***** Source data
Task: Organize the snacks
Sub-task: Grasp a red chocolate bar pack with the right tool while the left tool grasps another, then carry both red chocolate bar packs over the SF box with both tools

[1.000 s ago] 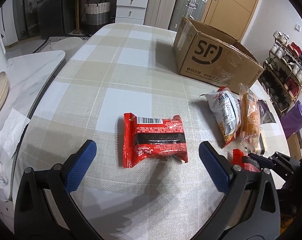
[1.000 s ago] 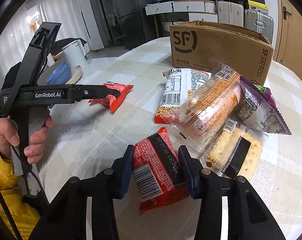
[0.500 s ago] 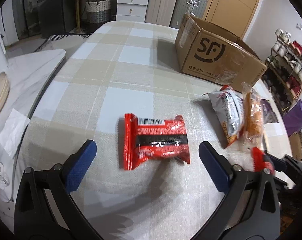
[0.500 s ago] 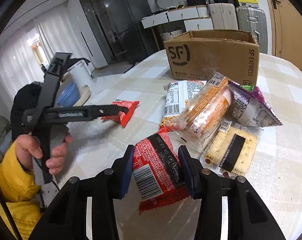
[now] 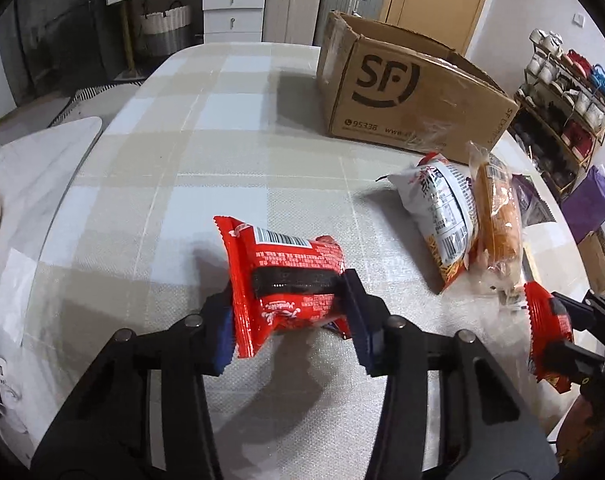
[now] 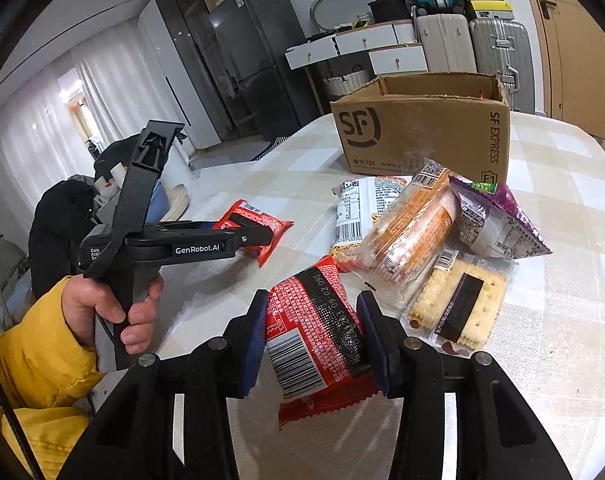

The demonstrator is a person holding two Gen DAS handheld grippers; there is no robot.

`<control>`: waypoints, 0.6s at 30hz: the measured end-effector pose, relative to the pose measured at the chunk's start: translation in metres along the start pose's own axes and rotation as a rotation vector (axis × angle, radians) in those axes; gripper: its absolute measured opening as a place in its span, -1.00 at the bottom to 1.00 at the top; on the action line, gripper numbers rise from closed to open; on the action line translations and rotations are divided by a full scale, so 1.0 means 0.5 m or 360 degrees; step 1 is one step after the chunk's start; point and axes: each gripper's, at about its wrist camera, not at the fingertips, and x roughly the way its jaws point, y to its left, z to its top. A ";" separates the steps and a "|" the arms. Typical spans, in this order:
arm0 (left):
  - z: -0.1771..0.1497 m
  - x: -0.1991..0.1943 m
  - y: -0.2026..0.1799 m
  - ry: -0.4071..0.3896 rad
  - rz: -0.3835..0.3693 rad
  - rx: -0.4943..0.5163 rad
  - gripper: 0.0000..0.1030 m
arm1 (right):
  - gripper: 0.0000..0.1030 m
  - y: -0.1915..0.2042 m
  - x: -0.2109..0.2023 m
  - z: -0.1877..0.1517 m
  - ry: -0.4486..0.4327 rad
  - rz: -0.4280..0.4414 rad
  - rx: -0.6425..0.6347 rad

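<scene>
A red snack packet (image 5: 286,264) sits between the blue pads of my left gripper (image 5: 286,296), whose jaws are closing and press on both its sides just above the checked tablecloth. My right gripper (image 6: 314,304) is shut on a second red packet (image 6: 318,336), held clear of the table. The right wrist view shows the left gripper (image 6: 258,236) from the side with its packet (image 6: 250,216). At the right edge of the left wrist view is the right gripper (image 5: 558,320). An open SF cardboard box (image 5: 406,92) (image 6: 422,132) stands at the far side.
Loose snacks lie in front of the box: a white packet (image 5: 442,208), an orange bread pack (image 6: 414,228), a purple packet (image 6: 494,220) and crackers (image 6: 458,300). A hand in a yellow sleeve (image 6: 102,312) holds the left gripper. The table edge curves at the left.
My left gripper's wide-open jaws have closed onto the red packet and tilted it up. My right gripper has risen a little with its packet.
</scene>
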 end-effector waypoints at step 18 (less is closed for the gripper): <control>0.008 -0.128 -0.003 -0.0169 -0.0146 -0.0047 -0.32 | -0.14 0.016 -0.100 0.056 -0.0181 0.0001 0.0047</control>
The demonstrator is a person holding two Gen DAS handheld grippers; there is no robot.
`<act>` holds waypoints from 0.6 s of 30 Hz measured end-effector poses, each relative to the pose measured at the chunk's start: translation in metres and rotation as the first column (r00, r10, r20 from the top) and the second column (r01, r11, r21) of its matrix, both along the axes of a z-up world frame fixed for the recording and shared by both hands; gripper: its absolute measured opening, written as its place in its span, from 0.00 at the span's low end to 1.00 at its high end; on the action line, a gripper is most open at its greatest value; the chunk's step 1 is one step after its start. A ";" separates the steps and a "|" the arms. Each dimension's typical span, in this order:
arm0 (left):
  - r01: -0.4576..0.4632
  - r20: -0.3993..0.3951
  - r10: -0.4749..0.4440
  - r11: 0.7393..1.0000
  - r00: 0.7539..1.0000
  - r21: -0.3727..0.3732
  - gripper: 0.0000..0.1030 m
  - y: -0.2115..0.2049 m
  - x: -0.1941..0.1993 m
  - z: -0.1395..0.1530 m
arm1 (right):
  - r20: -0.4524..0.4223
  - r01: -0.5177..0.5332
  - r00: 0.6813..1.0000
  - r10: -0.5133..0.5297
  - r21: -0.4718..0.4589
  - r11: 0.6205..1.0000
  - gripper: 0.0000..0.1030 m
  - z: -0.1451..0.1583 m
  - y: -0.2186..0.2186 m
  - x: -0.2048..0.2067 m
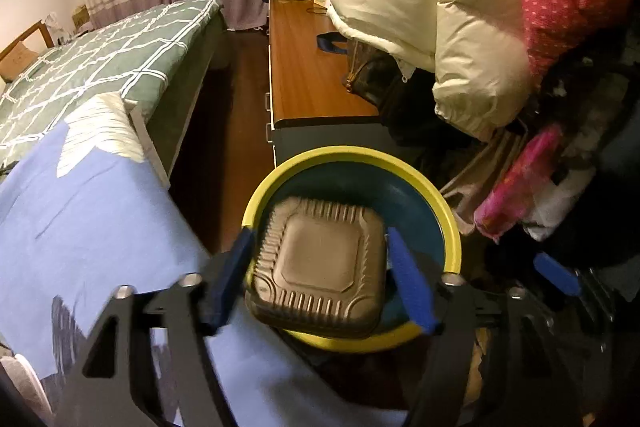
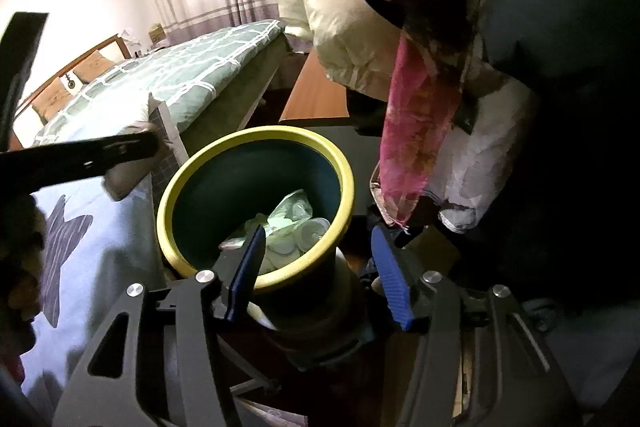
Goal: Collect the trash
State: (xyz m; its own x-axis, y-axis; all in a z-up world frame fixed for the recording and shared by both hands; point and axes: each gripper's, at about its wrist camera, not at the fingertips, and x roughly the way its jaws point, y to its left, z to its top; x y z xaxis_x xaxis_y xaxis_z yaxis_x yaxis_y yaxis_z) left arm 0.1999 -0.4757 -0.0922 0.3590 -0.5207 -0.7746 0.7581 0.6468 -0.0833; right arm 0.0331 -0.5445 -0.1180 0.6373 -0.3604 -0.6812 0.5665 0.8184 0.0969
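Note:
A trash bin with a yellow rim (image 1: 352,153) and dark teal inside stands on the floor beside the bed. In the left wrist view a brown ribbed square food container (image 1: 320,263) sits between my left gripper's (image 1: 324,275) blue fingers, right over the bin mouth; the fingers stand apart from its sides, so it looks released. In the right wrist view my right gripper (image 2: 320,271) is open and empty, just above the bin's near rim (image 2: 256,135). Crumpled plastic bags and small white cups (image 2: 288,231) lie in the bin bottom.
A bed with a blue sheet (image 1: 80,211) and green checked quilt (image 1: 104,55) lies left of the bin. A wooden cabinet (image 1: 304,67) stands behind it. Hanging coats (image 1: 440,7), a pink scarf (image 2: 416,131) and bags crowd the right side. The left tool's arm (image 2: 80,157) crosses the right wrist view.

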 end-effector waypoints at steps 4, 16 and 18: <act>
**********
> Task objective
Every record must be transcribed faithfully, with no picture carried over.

> Response below
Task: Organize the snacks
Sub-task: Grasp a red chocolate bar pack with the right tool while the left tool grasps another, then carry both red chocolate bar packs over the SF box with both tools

[1.000 s ago] 
[1.000 s ago] 
[0.500 s ago] 
[0.500 s ago] 
[now] 
[now] 

The demonstrator is a person holding two Gen DAS handheld grippers; there is no robot.

`<control>`: waypoints, 0.6s at 30hz: the measured end-effector pose, relative to the pose measured at the chunk's start: translation in metres along the start pose's own axes and rotation as a rotation vector (axis × angle, radians) in those axes; gripper: its absolute measured opening as a place in its span, -1.00 at the bottom to 1.00 at the top; on the action line, gripper numbers rise from closed to open; on the action line translations and rotations are divided by a full scale, so 1.0 means 0.5 m or 360 degrees; step 1 is one step after the chunk's start; point and axes: each gripper's, at about its wrist camera, not at the fingertips, and x roughly the way its jaws point, y to its left, z to its top. A ";" separates the steps and a "|" the arms. Typical spans, in this order:
arm0 (left):
  - z: -0.1771..0.1497 m
  - x: -0.1991..0.1943 m
  - y: -0.2026..0.1799 m
  - ry: -0.4071..0.3896 rad
  - rz: -0.3835..0.3693 rad
  - rx: -0.4943..0.5163 rad
  - gripper: 0.0000..0.1030 m
arm1 (right):
  - gripper: 0.0000..0.1030 m
  - y: -0.1915..0.2042 m
  - x: -0.2109..0.2023 m
  - z: -0.1877..0.1517 m
  - ry: -0.4486..0.4327 rad
  - rz: -0.4280..0.4414 rad
  - rx: -0.6425..0.6347 rad

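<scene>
A red snack packet (image 5: 286,264) sits between the blue pads of my left gripper (image 5: 286,296), whose jaws are closing and press on both its sides just above the checked tablecloth. My right gripper (image 6: 314,304) is shut on a second red packet (image 6: 318,336), held clear of the table. The right wrist view shows the left gripper (image 6: 258,236) from the side with its packet (image 6: 250,216). At the right edge of the left wrist view is the right gripper (image 5: 558,320). An open SF cardboard box (image 5: 406,92) (image 6: 422,132) stands at the far side.
Loose snacks lie in front of the box: a white packet (image 5: 442,208), an orange bread pack (image 6: 414,228), a purple packet (image 6: 494,220) and crackers (image 6: 458,300). A hand in a yellow sleeve (image 6: 102,312) holds the left gripper. The table edge curves at the left.
My left gripper's wide-open jaws have closed onto the red packet and tilted it up. My right gripper has risen a little with its packet.
</scene>
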 end-effector waypoints at step 18 (less is closed for the gripper): <control>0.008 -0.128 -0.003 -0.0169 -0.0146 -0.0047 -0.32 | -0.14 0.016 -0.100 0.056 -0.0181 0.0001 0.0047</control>
The demonstrator is a person holding two Gen DAS handheld grippers; there is no robot.
`<act>` holds waypoints from 0.6 s of 30 Hz measured end-effector poses, each relative to the pose measured at the chunk's start: translation in metres and rotation as the first column (r00, r10, r20 from the top) and the second column (r01, r11, r21) of its matrix, both along the axes of a z-up world frame fixed for the recording and shared by both hands; gripper: its absolute measured opening, written as its place in its span, from 0.00 at the span's low end to 1.00 at its high end; on the action line, a gripper is most open at its greatest value; the chunk's step 1 is one step after its start. A ";" separates the steps and a "|" the arms. Each dimension's typical span, in this order:
arm0 (left):
  - r01: -0.4576..0.4632
  - r20: -0.3993..0.3951
  - r10: -0.4749..0.4440
  - r11: 0.7393..1.0000
  - r00: 0.7539..1.0000
  - r21: -0.3727..0.3732
  - gripper: 0.0000..0.1030 m
  - y: -0.2115..0.2049 m
  - x: -0.1941..0.1993 m
  - z: -0.1395..0.1530 m
arm1 (right):
  - r20: -0.4524..0.4223
  - r01: -0.5177..0.5332
  - r00: 0.6813..1.0000
  - r10: -0.5133..0.5297
  - r21: -0.4718..0.4589
  - r11: 0.6205..1.0000
  - gripper: 0.0000..0.1030 m
  - z: -0.1451..0.1583 m
  - y: -0.2186..0.2186 m
  - x: -0.2048..0.2067 m
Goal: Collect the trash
State: (xyz m; its own x-axis, y-axis; all in a z-up world frame fixed for the recording and shared by both hands; point and axes: each gripper's, at about its wrist camera, not at the fingertips, and x roughly the way its jaws point, y to its left, z to its top; x y z xaxis_x xaxis_y xaxis_z yaxis_x yaxis_y yaxis_z) left arm 0.1999 -0.4757 -0.0922 0.3590 -0.5207 -0.7746 0.7581 0.6468 -0.0833; right arm 0.0331 -0.5445 -0.1180 0.6373 -0.3604 -0.6812 0.5665 0.8184 0.0969
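Note:
A trash bin with a yellow rim (image 1: 352,153) and dark teal inside stands on the floor beside the bed. In the left wrist view a brown ribbed square food container (image 1: 320,263) sits between my left gripper's (image 1: 324,275) blue fingers, right over the bin mouth; the fingers stand apart from its sides, so it looks released. In the right wrist view my right gripper (image 2: 320,271) is open and empty, just above the bin's near rim (image 2: 256,135). Crumpled plastic bags and small white cups (image 2: 288,231) lie in the bin bottom.
A bed with a blue sheet (image 1: 80,211) and green checked quilt (image 1: 104,55) lies left of the bin. A wooden cabinet (image 1: 304,67) stands behind it. Hanging coats (image 1: 440,7), a pink scarf (image 2: 416,131) and bags crowd the right side. The left tool's arm (image 2: 80,157) crosses the right wrist view.
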
 end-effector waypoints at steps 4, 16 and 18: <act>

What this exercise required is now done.